Bill Bridges has dedicated his life to serving others. An accomplished first responder, he currently works as a campus police officer at St. Louis Community College-Wildwood, a position he has held since 2009.
His role at STLCC follows an illustrious career in which he ascended the ranks of law enforcement, worked as a firefighter and served his country during the Vietnam War.
William Ozmec, lieutenant at STLCC, described Bridges’ work ethic as, “second to none.”
“While many people choose to spend their retirement years relaxing, that’s not Bill’s style,” Ozmec said. “Bill is a dedicated officer with extensive knowledge and expertise. We value the contributions he makes to our campus community each day.”
Bridges’ career trajectory is directly linked to a decision he made as a young man.
Service to Country
The year was 1965. The war in Vietnam was escalating and Bridges felt compelled to take action. Rather than wait to see if he would be drafted, he chose to enlist in the United States Marine Corps. That decision ultimately laid the foundation for a career of service; and one that continues more than five decades later.
“At the time, I was looking for a higher challenge,” he said. “During my four years in the Marines, I saw a lot of action; but thankfully, by the grace of God, I was saved.”
Service to Community
When his military contract ended and he returned home, Bridges did what a lot of ex-service members do. He sought work in public safety.
Bridges spent two years in Shrewsbury on the police and fire departments before serving seven years in Richmond Heights as a firefighter. In 1978, he joined the City of Des Peres Police Department.

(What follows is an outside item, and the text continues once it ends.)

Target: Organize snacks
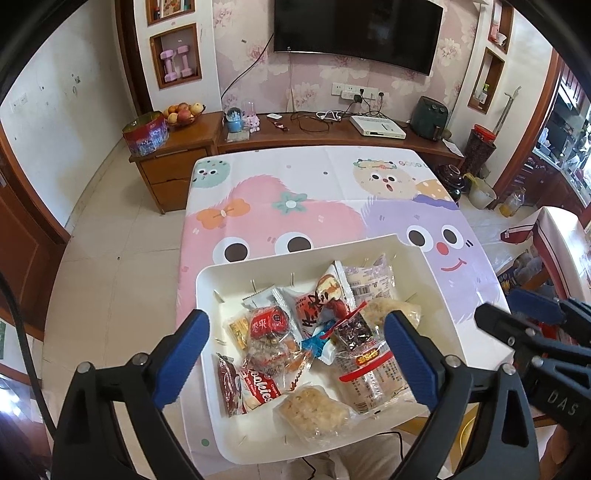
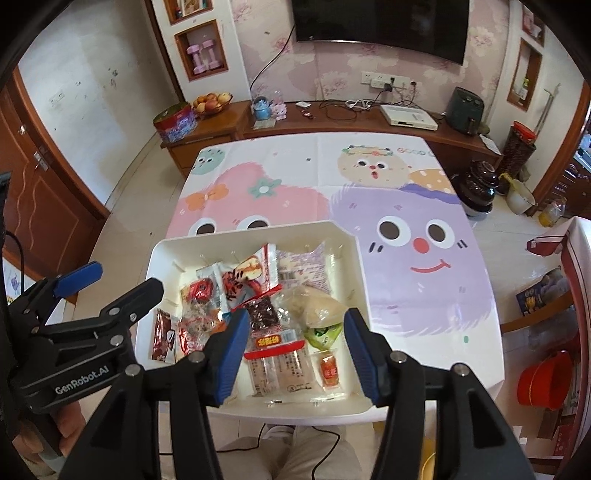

In the 30 years that followed, Bridges ascended the ranks, earning a number of accolades along the way. Most notably, he won three medals for powerlifting in the U.S. Police and Fire Championships, an Olympic-style competition, and was named to the Major Case Squad of Greater St. Louis. In 1996, he was promoted to the department’s highest rank — the director of public safety.
As chief, Bridges had the unique opportunity to complete the FBI National Academy. This prestigious leadership program aims to improve the administration of justice in police departments and agencies at home and abroad.
Career in Retrospect
Looking back on his career, Bridges feels fortunate to have spent his life’s work helping others.
“It’s a privilege to serve others,” Bridges said. “It’s always a good day when you can do something good for somebody else.”
When Bridges retired as chief of Des Peres, he knew he wanted to stay active. His work ethic and desire to serve others led him to join STLCC’s Police Department.
“Working at STLCC-Wildwood has been a good fit for me. The staff are nice and the students are among the best I’ve met,” he said. “When you meet students who are in college because they want to get ahead and create a better life for themselves, it restores your faith in people and gives you hope for the future.”